Only the lines from the top of the material through the line containing "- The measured" should be restated, each one exactly.

● RECORD EXCERPTS:
=-=-=-=-=

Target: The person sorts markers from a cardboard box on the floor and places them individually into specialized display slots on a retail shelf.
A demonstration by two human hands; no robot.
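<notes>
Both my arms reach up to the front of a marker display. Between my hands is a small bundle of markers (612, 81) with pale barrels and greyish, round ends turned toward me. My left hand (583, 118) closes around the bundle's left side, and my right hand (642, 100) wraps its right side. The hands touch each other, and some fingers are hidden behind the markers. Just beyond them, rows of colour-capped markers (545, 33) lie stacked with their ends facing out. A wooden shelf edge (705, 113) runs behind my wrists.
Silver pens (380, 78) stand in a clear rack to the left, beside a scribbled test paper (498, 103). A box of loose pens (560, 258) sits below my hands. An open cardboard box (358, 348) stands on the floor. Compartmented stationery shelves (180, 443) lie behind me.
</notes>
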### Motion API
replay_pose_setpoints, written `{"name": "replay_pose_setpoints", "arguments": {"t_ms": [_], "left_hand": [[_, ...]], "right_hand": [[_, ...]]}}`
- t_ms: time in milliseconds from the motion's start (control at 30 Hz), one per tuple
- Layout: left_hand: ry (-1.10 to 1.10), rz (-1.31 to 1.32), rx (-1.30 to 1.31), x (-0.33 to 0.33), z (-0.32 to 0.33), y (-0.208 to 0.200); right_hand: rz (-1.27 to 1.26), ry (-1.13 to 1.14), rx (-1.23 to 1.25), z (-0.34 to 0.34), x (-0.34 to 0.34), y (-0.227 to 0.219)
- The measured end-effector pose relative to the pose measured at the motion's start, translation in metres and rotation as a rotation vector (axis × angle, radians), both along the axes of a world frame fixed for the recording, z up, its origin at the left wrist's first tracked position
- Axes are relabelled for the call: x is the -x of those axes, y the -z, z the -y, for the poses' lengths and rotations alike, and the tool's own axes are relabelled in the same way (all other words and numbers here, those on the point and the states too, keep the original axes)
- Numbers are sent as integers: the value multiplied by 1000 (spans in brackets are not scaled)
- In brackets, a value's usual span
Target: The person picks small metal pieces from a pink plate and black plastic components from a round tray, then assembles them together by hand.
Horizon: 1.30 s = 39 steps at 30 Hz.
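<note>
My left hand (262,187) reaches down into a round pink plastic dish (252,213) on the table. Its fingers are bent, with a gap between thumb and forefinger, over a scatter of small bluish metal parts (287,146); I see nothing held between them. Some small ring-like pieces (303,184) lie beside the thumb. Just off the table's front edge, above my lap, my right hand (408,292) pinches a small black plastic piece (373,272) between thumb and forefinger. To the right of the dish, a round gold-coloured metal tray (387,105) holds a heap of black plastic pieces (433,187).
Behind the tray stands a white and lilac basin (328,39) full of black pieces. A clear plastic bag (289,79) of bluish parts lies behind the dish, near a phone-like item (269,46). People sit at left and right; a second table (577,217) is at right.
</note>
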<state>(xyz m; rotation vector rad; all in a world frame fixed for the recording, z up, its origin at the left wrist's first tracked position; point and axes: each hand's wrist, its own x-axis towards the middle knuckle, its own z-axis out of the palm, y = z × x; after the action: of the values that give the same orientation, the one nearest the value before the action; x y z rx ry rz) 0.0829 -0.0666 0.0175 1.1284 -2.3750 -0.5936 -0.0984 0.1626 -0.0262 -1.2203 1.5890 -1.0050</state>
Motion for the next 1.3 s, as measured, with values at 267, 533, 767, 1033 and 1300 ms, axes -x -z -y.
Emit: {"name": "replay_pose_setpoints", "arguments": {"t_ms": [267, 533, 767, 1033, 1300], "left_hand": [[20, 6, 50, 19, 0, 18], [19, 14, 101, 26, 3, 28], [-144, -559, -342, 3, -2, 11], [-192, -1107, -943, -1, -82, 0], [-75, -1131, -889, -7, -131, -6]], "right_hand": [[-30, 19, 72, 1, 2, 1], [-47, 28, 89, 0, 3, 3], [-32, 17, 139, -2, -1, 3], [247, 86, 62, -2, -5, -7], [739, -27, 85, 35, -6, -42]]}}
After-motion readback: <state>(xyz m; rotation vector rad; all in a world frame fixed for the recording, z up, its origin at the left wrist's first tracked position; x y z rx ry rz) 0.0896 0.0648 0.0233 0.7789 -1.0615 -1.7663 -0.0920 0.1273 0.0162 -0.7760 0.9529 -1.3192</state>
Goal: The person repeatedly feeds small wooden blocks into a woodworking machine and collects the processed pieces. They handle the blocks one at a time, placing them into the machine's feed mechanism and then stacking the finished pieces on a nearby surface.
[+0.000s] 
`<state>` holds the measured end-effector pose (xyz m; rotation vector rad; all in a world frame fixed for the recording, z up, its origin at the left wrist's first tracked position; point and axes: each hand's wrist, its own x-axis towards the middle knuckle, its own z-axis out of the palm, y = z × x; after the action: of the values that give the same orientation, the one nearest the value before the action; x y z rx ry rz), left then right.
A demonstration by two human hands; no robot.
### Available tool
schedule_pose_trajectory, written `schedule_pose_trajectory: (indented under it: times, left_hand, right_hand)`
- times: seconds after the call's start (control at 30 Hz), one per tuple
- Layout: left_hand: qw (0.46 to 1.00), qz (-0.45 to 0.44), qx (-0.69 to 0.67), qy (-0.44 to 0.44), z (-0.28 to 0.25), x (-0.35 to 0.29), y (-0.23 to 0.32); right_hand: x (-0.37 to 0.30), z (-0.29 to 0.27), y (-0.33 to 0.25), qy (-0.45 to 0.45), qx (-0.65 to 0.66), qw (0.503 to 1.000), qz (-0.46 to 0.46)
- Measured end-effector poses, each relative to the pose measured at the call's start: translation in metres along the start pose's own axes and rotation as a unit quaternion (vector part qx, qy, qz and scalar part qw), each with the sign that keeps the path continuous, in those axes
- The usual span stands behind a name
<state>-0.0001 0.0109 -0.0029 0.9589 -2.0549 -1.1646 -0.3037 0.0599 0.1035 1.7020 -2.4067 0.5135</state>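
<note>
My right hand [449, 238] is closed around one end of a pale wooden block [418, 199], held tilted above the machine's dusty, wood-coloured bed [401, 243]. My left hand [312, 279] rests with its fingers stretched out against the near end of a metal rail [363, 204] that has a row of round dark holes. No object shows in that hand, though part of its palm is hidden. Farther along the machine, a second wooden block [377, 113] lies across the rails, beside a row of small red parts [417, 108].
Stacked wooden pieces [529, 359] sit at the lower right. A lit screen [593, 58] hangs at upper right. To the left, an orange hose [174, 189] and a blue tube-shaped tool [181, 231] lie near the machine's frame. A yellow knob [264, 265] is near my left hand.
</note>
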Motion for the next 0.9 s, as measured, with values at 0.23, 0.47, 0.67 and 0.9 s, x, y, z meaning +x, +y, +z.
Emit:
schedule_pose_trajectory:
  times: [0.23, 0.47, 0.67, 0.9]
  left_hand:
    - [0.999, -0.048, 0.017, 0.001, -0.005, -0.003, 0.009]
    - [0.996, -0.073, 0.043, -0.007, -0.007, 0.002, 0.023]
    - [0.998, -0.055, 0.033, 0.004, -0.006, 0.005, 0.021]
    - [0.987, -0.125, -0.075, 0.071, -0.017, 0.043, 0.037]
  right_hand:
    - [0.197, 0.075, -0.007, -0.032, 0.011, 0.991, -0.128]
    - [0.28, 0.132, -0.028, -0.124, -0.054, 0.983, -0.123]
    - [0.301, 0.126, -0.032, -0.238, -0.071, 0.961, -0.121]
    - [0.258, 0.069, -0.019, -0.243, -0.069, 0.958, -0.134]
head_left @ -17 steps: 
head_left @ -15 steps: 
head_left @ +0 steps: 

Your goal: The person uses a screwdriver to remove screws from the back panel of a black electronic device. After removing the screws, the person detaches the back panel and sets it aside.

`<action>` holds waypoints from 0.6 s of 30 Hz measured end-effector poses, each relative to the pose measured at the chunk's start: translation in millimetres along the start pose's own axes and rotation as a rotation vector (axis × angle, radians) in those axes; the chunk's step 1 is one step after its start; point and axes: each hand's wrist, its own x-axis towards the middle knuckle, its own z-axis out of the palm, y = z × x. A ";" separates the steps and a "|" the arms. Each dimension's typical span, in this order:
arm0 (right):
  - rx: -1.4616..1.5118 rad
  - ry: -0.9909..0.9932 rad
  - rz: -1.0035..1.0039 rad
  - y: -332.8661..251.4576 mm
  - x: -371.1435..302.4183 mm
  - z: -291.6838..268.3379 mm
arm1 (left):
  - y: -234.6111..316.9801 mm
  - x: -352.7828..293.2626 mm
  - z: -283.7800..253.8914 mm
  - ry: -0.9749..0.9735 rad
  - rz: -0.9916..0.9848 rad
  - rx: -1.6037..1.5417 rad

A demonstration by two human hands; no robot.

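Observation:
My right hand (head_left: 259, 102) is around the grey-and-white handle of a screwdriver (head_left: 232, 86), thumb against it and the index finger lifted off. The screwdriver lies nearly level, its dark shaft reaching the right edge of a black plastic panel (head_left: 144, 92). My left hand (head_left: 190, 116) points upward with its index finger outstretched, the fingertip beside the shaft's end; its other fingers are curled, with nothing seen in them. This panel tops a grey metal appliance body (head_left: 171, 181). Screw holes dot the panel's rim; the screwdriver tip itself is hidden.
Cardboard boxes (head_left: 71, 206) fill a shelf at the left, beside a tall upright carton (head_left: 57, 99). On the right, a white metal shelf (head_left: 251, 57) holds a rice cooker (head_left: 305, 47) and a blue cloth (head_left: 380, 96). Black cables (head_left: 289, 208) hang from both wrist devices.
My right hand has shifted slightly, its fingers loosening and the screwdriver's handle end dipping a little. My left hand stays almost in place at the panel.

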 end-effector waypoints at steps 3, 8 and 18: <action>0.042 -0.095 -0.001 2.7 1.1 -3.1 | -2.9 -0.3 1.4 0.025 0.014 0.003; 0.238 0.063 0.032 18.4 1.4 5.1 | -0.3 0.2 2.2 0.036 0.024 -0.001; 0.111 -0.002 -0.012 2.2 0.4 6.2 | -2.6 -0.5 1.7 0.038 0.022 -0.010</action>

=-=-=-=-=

● YOUR SOLUTION:
Target: The person sorts markers from a cardboard box on the floor and places them individually into specialized display slots on a retail shelf.
A demonstration by two human hands; no robot.
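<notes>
Both my arms reach up to the front of a marker display. Between my hands is a small bundle of markers (612, 81) with pale barrels and greyish, round ends turned toward me. My left hand (583, 118) closes around the bundle's left side, and my right hand (642, 100) wraps its right side. The hands touch each other, and some fingers are hidden behind the markers. Just beyond them, rows of colour-capped markers (545, 33) lie stacked with their ends facing out. A wooden shelf edge (705, 113) runs behind my wrists.
Silver pens (380, 78) stand in a clear rack to the left, beside a scribbled test paper (498, 103). A box of loose pens (560, 258) sits below my hands. An open cardboard box (358, 348) stands on the floor. Compartmented stationery shelves (180, 443) lie behind me.
</notes>
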### Motion API
replay_pose_setpoints, written `{"name": "replay_pose_setpoints", "arguments": {"t_ms": [_], "left_hand": [[_, ...]], "right_hand": [[_, ...]]}}`
- t_ms: time in milliseconds from the motion's start (control at 30 Hz), one per tuple
- Layout: left_hand: ry (-1.10 to 1.10), rz (-1.31 to 1.32), rx (-1.30 to 1.31), x (-0.33 to 0.33), z (-0.32 to 0.33), y (-0.208 to 0.200); right_hand: rz (-1.27 to 1.26), ry (-1.13 to 1.14), rx (-1.23 to 1.25), z (-0.34 to 0.34), x (-0.34 to 0.34), y (-0.227 to 0.219)
- The measured end-effector pose relative to the pose measured at the motion's start, translation in metres and rotation as a rotation vector (axis × angle, radians), both along the axes of a world frame fixed for the recording, z up, its origin at the left wrist's first tracked position

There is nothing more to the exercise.